Nur zu deutlich hatte sie die Not gefühlt, in der er es ihr entgegenschrie. Also war er überzeugt, daß sein Vorwurf und der Anspruch, den er erhob, zu Recht bestünden? Daß sein Schicksal, er das ihre wäre? Unbeseelt und mißverstehend hatte sie ihn benutzt, wie man einen Boten benutzt oder einen Führer, und hatte seine Gaben, sein hingeströmtes Inneres als Tribut genommen, doch immer in der fernen Ahnung einer Schuld. War, so betrachtet, der Titel Freund nicht eine wertlose Münze, ein Almosen, das ihr Gewissen beruhigen sollte? So wenig Sinn und Phantasie war in ihr, daß sie ihn im Dunkeln hatte tappen lassen Jahr für Jahr und er mit getäuschtem Herzen zum Verräter werden mußte an sich und an der Menschheit? Jetzt begriff sie vieles, den niedergeschlagenen Blick an ihm, die Wildheit und den hartgeschlossenen Mund, das lieblose Urteil und sein entgleistes Leben, die Tyrannei und die stumme Bitte, das ganze Leiden, den ganzen mühevollen Weg. Und sie hatte oft an ihn gedacht als an einen, der die Truggestalten überdauert, die in kurzem Glücks- und Sehnsuchtsrausch verlockend erschienen waren. Geträumt hatte sie nie von ihm, aber vergessen hatte sie ihn nicht eine Stunde, nie hatte sie sein Bild verloren.

Einst, auf einem Ball, hatte ein junger Mann zu ihr gesagt: »Man erzählt, daß der Hofrat Lamm um Sie wirbt.« Sie hatte den Kopf zurückgeworfen und mit aufsteigender Blässe in den Wangen erwidert: »Wenn Robert Lamm mich haben wollte, hätte er nicht nötig, zu werben.«

Doch gerade damals war sie in Georg Ingbert verliebt gewesen.

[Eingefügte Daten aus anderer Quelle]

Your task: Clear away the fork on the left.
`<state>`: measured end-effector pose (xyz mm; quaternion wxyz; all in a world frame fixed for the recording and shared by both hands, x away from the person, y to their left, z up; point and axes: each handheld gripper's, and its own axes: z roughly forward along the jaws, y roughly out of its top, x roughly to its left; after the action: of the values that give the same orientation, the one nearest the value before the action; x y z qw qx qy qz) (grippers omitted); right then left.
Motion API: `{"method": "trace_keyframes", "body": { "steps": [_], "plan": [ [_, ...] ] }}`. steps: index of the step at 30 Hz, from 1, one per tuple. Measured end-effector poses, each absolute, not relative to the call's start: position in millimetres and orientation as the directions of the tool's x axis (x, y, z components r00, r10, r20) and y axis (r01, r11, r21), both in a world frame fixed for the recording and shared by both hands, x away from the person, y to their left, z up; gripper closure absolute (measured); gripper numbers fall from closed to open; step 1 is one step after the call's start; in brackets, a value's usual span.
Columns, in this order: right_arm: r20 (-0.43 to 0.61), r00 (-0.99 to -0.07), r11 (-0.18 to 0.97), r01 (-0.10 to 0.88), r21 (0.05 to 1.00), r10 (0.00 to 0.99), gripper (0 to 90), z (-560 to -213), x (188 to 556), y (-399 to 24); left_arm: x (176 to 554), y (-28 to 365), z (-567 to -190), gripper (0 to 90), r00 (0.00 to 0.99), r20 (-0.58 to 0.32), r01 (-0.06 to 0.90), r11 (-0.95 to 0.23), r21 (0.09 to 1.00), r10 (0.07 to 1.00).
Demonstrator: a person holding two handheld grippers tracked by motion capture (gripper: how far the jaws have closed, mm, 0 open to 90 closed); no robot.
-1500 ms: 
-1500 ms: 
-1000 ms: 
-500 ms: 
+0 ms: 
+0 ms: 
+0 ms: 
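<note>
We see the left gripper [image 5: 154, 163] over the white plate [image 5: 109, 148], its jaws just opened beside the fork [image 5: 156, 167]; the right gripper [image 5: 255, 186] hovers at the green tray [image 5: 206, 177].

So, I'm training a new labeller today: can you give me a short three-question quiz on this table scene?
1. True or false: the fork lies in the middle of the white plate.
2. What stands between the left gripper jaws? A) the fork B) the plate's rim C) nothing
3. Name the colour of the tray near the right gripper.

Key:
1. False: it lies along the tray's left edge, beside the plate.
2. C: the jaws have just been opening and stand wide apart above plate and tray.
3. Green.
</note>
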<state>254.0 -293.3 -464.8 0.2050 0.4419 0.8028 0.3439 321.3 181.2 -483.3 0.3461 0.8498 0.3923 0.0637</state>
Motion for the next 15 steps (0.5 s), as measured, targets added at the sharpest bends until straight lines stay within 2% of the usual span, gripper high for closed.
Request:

Plötzlich war sie ein Weib, sein Weib. Er hatte den Verlauf ihrer Spiele, ihrer Verstrickungen, ihrer Trübungen abgewartet, um sie zu rufen im Angesicht einer blutüberströmten Welt. Geschah es, weil er nach einem letzten Halt griff? Geschah es in der Erkenntnis ihres Wesens oder in der Verzweiflung über den Niederbruch aller irdischen Ordnung? Sie widerstrebte nicht, sie gehorchte, im Innern war sie sein Weib. Doch außer einem schmerzlichen Verlangen nach Frieden und Zärtlichkeit fühlte sie nichts, was an Liebe erinnerte oder was die Menschen darunter verstanden.

An einem Nachmittag um die Dämmerungsstunde betrat sie das kleine Lese- und Sprechzimmer, das für die Genesenden eingerichtet worden war. Es war niemand darin als Schwester Nina Senoner. Sie saß am Tisch und hatte den Kopf in die Hand gestützt. Trotz der Dunkelheit war an den Umrissen des schönen Gesichts der Kummer erkennbar. Olivia ging näher zu ihr hin. »Was ist mit Ihnen, Nina?« fragte sie, und als Nina Senoner erschrocken aufblickte, spürte Olivia die unheilbare Verstörung in diesem Gemüt. Aber sie hatte Furcht, der neuen Forderung nicht gewachsen zu sein, die in dem Schmerz der Freundin lag.

Da machte Nina Senoner eine jähe Bewegung, schlang die Arme um Olivias Hüften und preßte das Gesicht gegen ihre Brust.